I am running a series of mediation analyses in R
using the mediation package and the following code:
m_1 <- gam(mediator1 ~ age_cat + s(treat, k = 50, bs = "cr") +
cov1 + cov2 + cov3 + cov4 + year, data = mediation_df,
method = "REML")
y_1 <- gam(dem_important ~ age_cat + mediator1 +
s(treat,k = 50, bs = "cr") + cov1 + cov2 + cov3 + cov4 +
year, data = mediation_df, method = "REML")
results1 <- mediate(m_1, y_1, sims = 1000, boot = TRUE,
treat = "treat", mediator = "mediator1")
m_2 <- gam(mediator2 ~ age_cat + s(treat, k = 50, bs = "cr") +
cov1 + cov2 + cov3 + cov4 + year, data = mediation_df,
method = "REML")
y_2 <- gam(dem_important ~ age_cat + mediator2 +
s(treat, k = 50, bs = "cr") + cov1 + cov2 + cov3 +
cov4 + year, data = mediation_df, method = "REML")
results1 <- mediate(m_2, y_2, sims = 1000, boot = TRUE,
treat = "treat", mediator = "mediator1")
m_3 <- gam(mediator3 ~ age_cat + s(treat, k = 50, bs = "cr") +
cov1 + cov2 + cov3 + cov4 + year, data = mediation_df,
method = "REML")
y_3 <- gam(dem_important ~ age_cat + mediator3 +
s(treat, k = 50, bs = "cr") + cov1 + cov2 +
cov3 + cov4 + year, data = mediation_df, method = "REML")

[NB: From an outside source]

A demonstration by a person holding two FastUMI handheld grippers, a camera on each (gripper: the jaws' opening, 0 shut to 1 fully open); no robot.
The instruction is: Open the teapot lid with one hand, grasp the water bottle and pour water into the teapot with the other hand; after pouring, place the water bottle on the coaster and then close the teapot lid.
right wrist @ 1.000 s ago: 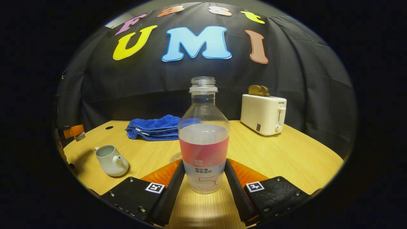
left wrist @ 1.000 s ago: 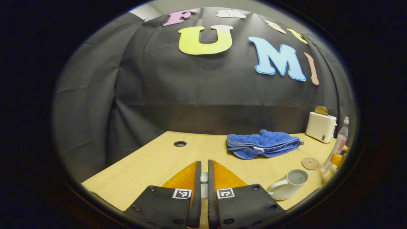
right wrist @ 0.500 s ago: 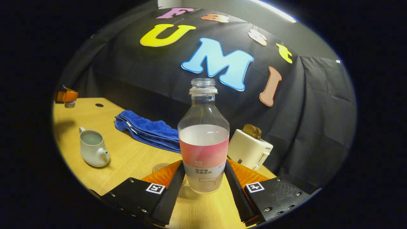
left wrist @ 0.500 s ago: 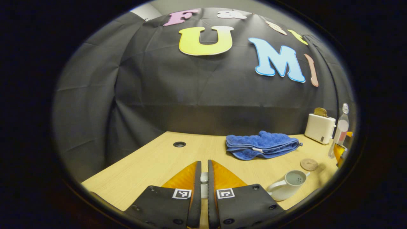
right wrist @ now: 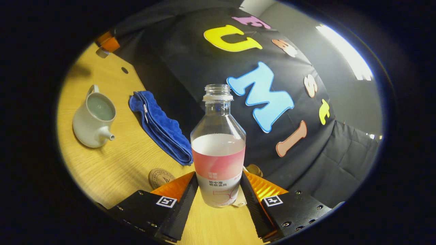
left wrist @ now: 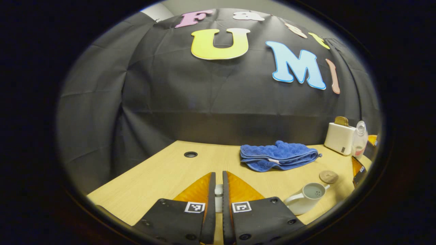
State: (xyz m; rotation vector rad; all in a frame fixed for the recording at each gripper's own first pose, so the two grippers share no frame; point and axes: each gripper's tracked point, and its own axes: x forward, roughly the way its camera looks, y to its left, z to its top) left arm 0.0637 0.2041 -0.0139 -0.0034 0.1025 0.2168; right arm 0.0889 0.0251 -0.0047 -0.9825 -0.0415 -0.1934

results3 <- mediate(m_3, y_3, sims = 1000, boot = TRUE,
treat = "treat", mediator = "mediator3")
I receive the following results:
summary(results1)
summary(results2)
summary(results3)
Causal Mediation Analysis
Nonparametric Bootstrap Confidence Intervals with the Percentile Method
Estimate 95% CI Lower 95% CI Upper p-value
ACME -0.000691 -0.001773 0.00 0.038 *
ADE -0.002030 -0.003628 0.00 0.232
Total Effect -0.002721 -0.004609 0.00 0.176
Prop. Mediated 0.253953 -0.939163 1.21 0.182
---
Signif. codes: 0 ‘***’ 0.001 ‘**’ 0.01 ‘*’ 0.05 ‘.’ 0.1 ‘ ’ 1
Sample Size Used: 3230
Simulations: 1000
Causal Mediation Analysis
Nonparametric Bootstrap Confidence Intervals with the Percentile Method
Estimate 95% CI Lower 95% CI Upper p-value
ACME -0.000253 -0.000612 0.00 0.18
ADE -0.002058 -0.003715 0.00 0.13
Total Effect -0.002311 -0.003951 0.00 0.12
Prop. Mediated 0.109508 -0.331097 0.52 0.28
Sample Size Used: 3230
Simulations: 1000
Causal Mediation Analysis
Nonparametric Bootstrap Confidence Intervals with the Percentile Method
Estimate 95% CI Lower 95% CI Upper p-value
ACME -0.000334 -0.003641 0.00 0.37
ADE -0.002725 -0.004098 0.01 0.36
Total Effect -0.003059 -0.006020 0.01 0.28
Prop. Mediated 0.109084 -1.115058 1.36 0.53
Sample Size Used: 3230
Simulations: 1000
I am hoping to compare these different models and compare the mediation effects of each mediator. In regression one, I get a significant effect for the ACME, and 25% mediated, much more than the other two mediators. However, that proportion mediated is not significant, nor are the other models' ACMEs. I know that other posts have explained how Indirect effects can be signfiicant while the Direct effect is insignificant, but I have not seen this scenario.
How can a significant ACME be found but the proportion mediated is not? Can my results be trusted at all or can the effect not be concluded? Furthermore, can I make a legitimate comparison of the different mediators? Can I say that the mediator in model 1 has a stronger mediation effect than the other models, based on the higher proportion mediated.
Is this all caused by a power issue? Is it something to do with the number of iterations in the MCMC?
Additionally:
For the final model, I also receive the following warning:
Running nonparametric bootstrap
Warning: Fitting terminated with step failure - check results carefully
What do I infer from this warning? Can my results be trusted, or how can I check this?